A quilt is more than a blanket, it tells a story. This is doubly true of a quilt recently donated to Matthew’s House by a grade two/three class at McMillan Elementary School in Abbotsford.
The quilt, which one of the students titled Once Upon a Quilt, is themed around fairy tales with fabric panels carefully drawn and coloured by students who each chose a fairy tale to represent visually.
The idea for the project came from Dayle Thiessen, who worked as a student teacher at the school last spring. Her own children had created similar quilts as kindergarteners attending school in Yarrow, which were then donated to charities like Mennonite Central Committee (MCC) to benefit a family overseas. She saw how well her own children responded to this kind of hands-on project that would benefit others and knew that the students at McMillan would respond as well.
“The art came effortlessly as the children were very engaged in the stories we explored,” she says, adding that she based her lesson plan on the Applied Design portion of the new BC curriculum. “They developed skills around quilt making and we focused on how their creation would contribute to the individual, family and community.”
The children were not the only ones contributing to the story of this quilt as the community truly became part of the whole project. Thiessen works in a group home in Chilliwack and she invited one of the ladies who lives there to help with the sewing of the quilt. The woman worked the foot pedal while Thiessen guided the fabric through the machine, building the fabric strips that would create the face of the quilt. Thiessen’s sons’ kindergarten teacher offered advice and lent fabric crayons that the students used to create their artwork on the blank panels. A quilter from MCC helped finish the quilt with beautiful top stitching.
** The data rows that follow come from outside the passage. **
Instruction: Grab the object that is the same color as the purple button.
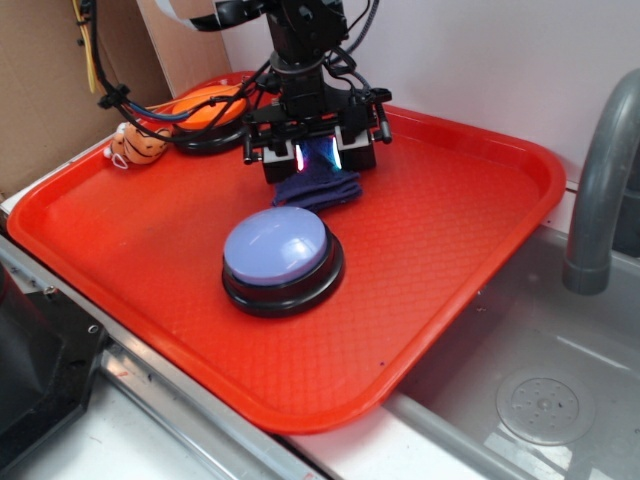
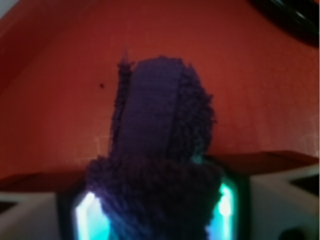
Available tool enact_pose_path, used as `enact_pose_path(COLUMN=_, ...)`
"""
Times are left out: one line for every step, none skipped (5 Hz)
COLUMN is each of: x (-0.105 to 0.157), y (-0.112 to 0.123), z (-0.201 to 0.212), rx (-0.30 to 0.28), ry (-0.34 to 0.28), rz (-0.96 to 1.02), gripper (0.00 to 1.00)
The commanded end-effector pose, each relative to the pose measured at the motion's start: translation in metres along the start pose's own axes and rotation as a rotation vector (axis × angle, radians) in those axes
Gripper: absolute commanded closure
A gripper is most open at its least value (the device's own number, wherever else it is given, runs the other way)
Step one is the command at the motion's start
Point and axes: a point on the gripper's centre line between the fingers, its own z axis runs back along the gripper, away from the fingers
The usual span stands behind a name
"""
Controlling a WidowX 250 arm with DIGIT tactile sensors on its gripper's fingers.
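My claw (image 1: 317, 160) is clamped on the fuzzy dark purple terry rag (image 1: 318, 188), its glowing pads pressing both sides. The rag sits just behind the smooth lavender dome button (image 1: 277, 248), on the ribbed red plastic tray (image 1: 470, 230).

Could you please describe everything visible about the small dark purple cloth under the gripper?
The small dark purple-blue terry cloth rag looks soft and fuzzy, bunched into a lump with a smoother band along one fold. It lies on the red plastic tray, just behind the lavender dome button. The black gripper stands over it, its fingers flanking the cloth's near end.
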Motion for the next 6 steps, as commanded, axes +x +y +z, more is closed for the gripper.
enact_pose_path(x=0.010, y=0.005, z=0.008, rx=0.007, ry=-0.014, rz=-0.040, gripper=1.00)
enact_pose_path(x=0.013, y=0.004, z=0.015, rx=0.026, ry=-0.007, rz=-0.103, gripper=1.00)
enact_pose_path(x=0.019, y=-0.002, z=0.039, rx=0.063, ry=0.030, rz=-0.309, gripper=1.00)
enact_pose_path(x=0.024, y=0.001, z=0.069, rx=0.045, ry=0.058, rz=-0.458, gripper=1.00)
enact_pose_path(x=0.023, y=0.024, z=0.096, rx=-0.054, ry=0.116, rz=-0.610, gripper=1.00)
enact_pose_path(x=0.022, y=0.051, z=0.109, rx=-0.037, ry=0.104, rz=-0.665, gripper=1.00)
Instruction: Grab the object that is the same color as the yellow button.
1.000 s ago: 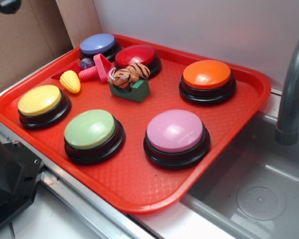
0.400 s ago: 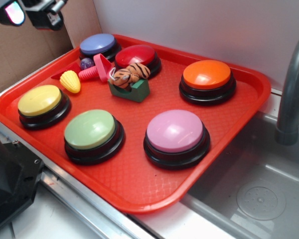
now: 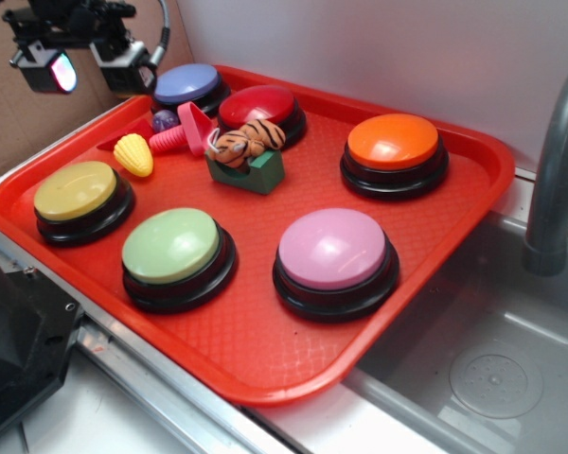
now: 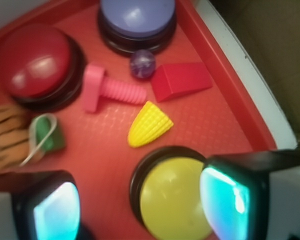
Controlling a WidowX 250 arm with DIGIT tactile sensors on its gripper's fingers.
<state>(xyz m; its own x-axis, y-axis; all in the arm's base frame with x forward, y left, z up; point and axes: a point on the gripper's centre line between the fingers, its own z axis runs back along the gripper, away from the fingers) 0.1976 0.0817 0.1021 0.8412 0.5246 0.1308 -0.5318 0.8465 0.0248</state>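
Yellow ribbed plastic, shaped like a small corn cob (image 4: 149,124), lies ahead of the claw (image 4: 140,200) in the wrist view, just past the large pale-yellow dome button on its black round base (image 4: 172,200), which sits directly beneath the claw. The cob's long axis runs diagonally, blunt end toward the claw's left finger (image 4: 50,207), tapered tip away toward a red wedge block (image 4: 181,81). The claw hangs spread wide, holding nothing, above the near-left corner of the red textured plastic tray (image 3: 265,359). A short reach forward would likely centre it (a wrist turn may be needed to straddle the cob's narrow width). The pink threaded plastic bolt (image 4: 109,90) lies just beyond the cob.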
“The quilt turned out more beautiful than I expected and I believe it was the contribution of so many talented people,” Thiessen says. “It was an idea that I wanted to reinforce in the children, that we were a community working together to create something that would benefit another person.”
The beneficiaries of the quilt are the children and youth who live at Matthew’s House, a home that supports families whose children live with complex care needs. Thiessen wanted the project to stay within the Abbotsford community and Matthew’s House seemed like a natural fit.
“I thought the children could make a personal connection, knowing their project went somewhere local. It was a way for us to look beyond ourselves and to be connected to community.” – Dayle Thiessen, student teacher
The creation of the quilt took about 3 months in total. The students enjoyed many aspects of the project: they enjoyed hearing the fairy tales, being able to choose where their personal fairy tale design would go on the quilt, using the fabric crayons, and seeing their artwork on the finished quilt. As they considered those who would receive their gift, they imagined a Matthew’s House child snuggling beneath it.
“The children hope that whoever uses the quilt will like their pictures and that they would have ‘sweet dreams’,” Thiessen says.
It is a fitting, “happily ever after”, to the story of Once Upon a Quilt.